BACKGROUND: Sacrocolpopexy (SC) involves suspension of the vaginal vault or cervix to the sacrum using a mesh. Following insertion, the meshes have been observed to have undergone dimensional changes. OBJECTIVE: To quantify dimensional changes of meshes following implantation and characterize their morphology in-vivo. DESIGN SETTING AND PARTICIPANTS: 24 patients underwent SC using PolyVinyliDeneFluoride mesh loaded with Fe3O4 particles. Tailored anterior and posterior mesh flaps were sutured to the respective vaginal walls, uniting at the apex. The posterior flap continued to the sacrum and was attached there. Meshes were visualized on magnetic resonance (MR) imaging at 12 [3-12] (median [range]) months postoperatively and 3D models of the mesh were generated. Dynamic MR sequences were acquired during valsalva to record mesh mobility. OUTCOME MEASURES: The area of the vagina effectively supported by the mesh (Effective Support Area (ESA)) was calculated. The 3D models' wall thickness map was analyzed to identify the locations of mesh folding. Intraclass correlation (ICC) was calculated to test the reliability of the methods. To measure the laxity and flatness of the mesh, the curvature and the ellipticity of the sacral flap were calculated. RESULTS: The ESA calculation methodology had ICC = 0.97. A reduction of 75.49 [61.55-78.67] % (median [IQR]) in area, 47.64 [38.07-59.81] % in anterior flap, and of 23.95 [10.96-27.21] % in the posterior flap was measured. The mesh appeared thicker near its attachment at the sacral promontory (n = 19) and near the vaginal apex (n = 22).
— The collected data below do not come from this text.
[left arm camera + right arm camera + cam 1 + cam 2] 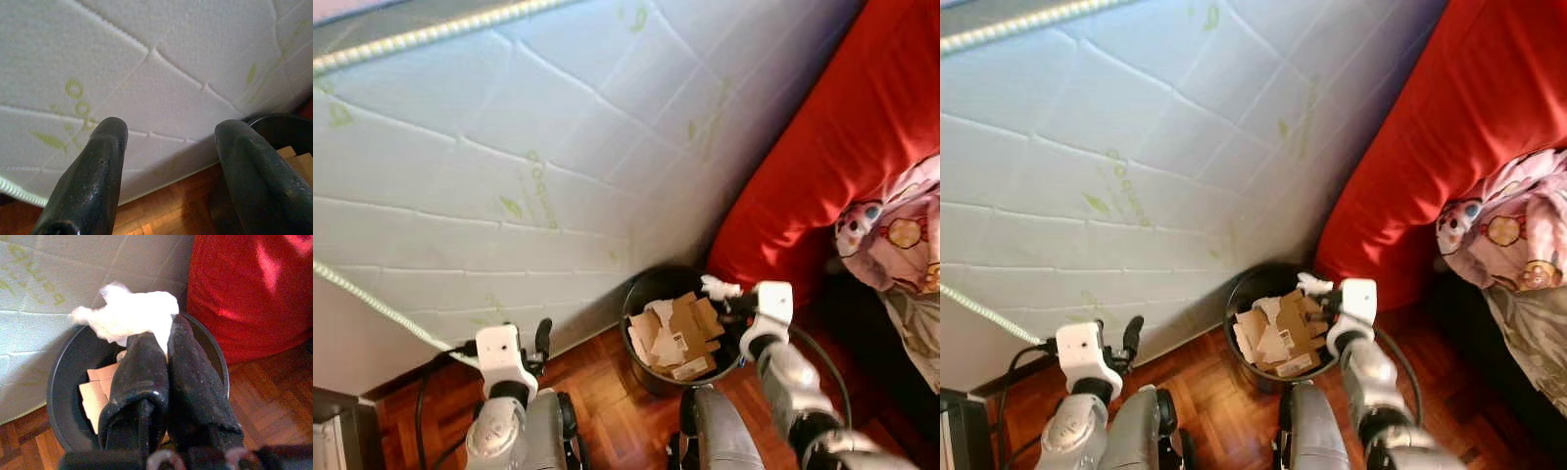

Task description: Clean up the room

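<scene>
White crumpled tissue [128, 313] pinched in right pincer [729, 293], held over rim of black bin [637, 294] part-filled with cardboard scraps [675, 338]. Advised: release only once wad is centred over opening. Left pincer [171, 142] spread wide, empty, near mattress [509, 147].

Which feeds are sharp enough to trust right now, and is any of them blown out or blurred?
Left eye view: evenly lit, bin readable. Right wrist view: white tissue overexposed, right hand fingers soft up close. Left wrist view: left hand fingers blurred, mattress washed out.
</scene>
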Available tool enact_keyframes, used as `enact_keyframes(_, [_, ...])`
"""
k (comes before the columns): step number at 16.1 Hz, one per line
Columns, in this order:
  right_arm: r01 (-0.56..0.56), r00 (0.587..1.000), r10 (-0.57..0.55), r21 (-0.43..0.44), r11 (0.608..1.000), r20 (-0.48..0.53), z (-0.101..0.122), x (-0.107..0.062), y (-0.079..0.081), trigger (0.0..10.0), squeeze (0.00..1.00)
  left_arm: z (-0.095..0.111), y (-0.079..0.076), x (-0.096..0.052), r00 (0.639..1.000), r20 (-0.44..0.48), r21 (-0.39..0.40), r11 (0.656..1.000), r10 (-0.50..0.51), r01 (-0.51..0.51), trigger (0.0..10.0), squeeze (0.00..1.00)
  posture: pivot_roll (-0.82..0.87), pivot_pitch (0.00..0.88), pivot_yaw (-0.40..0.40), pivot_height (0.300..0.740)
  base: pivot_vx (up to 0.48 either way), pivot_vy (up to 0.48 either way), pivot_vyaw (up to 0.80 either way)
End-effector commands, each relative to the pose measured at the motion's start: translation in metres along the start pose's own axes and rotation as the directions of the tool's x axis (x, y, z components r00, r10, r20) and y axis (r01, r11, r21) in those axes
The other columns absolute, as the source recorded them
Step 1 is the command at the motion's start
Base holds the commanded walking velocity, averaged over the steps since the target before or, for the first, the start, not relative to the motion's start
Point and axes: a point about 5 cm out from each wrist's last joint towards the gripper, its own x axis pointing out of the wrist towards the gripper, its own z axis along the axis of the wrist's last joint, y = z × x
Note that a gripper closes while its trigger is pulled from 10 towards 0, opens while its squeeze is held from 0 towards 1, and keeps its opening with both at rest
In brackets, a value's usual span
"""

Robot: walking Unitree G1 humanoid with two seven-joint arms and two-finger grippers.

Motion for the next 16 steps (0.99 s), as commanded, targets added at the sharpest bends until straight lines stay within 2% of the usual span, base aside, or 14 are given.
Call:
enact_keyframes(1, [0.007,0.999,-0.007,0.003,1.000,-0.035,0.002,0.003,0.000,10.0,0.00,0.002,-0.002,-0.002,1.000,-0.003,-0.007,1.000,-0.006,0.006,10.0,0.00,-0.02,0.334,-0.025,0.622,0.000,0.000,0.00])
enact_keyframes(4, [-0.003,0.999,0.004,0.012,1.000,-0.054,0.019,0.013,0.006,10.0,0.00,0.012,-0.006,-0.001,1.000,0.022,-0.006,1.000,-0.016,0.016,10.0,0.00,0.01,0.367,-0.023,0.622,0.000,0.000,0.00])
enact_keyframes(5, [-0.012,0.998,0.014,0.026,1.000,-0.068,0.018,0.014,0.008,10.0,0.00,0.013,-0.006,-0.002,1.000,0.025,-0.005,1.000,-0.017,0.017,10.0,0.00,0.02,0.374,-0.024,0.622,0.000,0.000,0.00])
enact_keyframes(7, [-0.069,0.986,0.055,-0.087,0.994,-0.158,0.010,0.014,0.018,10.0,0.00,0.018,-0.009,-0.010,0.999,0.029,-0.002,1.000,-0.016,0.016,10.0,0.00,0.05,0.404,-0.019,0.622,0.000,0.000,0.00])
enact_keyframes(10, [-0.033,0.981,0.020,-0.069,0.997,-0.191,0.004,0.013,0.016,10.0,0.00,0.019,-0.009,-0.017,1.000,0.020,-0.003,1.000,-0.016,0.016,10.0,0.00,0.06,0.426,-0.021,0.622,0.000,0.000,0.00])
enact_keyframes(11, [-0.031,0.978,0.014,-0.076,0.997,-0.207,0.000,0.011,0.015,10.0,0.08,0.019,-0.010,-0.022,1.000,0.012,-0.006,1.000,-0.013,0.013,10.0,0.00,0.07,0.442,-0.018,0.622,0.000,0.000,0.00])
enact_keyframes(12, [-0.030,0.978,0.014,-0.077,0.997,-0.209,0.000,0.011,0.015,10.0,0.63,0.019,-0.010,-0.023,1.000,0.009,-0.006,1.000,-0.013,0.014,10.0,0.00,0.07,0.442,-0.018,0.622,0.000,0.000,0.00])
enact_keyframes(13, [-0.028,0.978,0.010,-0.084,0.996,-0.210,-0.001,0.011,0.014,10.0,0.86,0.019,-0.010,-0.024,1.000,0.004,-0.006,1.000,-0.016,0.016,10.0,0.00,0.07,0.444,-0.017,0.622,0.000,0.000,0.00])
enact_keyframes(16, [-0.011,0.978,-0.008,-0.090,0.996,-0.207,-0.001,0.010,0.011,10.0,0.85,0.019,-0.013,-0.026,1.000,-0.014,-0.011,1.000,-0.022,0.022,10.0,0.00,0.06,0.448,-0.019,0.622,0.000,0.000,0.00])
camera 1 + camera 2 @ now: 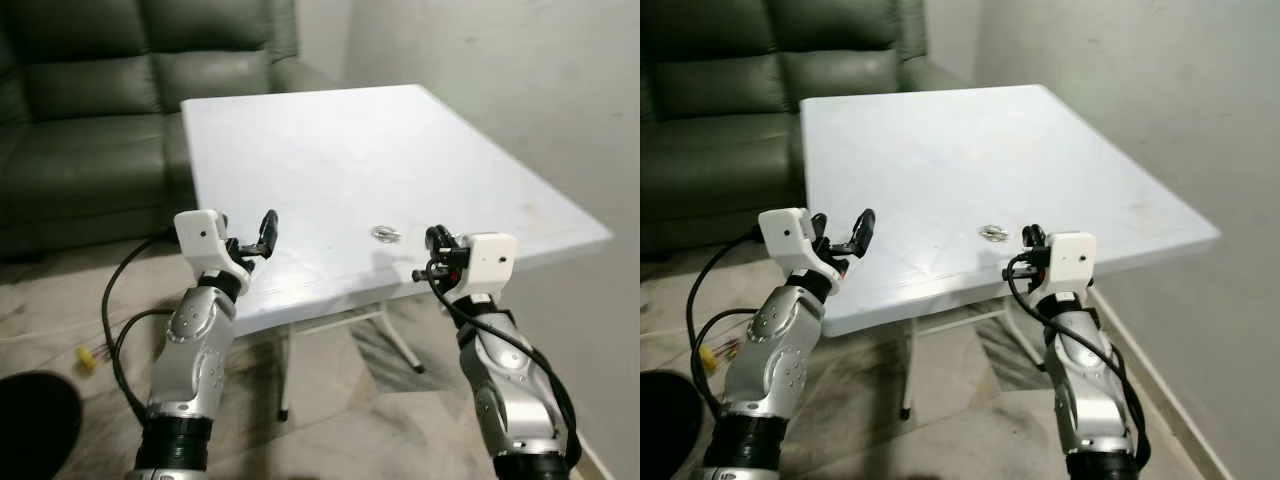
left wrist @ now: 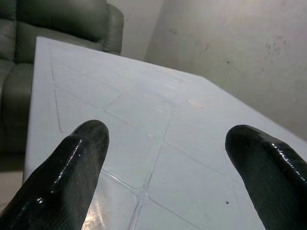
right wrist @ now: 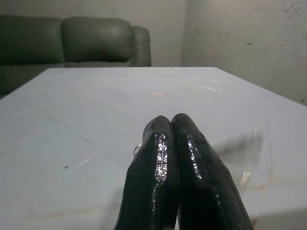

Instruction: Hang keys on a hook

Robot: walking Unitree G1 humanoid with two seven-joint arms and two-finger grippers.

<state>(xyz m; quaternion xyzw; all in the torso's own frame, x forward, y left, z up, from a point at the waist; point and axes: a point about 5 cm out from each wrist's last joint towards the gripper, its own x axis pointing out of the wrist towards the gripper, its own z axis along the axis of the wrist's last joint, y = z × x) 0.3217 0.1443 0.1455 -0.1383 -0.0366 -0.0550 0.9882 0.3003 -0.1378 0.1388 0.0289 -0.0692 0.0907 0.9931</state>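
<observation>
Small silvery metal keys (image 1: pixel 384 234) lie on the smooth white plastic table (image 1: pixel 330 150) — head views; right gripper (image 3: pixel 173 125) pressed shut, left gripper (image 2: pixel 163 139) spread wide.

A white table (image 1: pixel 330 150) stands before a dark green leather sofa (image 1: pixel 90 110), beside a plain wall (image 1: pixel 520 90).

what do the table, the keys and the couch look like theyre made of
Table: likely white moulded plastic, semi-glossy, with faint pressed-in panel lines. Keys: probably metal, a small silvery glinting ring; too small to be sure. Couch: dark green leather or imitation, smooth with a soft sheen and padded creases.
</observation>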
The laxity of the mesh was 1.13 [1.10-1.16] and 60.55 [49.76-76.25] % of the sacral flap was flat. We could not reliably measure mesh mobility (ICC = 0.16). CONCLUSION: A methodology for complete 3D characterization of SC meshes using MR images was presented. After implantation, the supported area is much lower than what is prepared prior to implantation. We propose this happened during the surgery itself.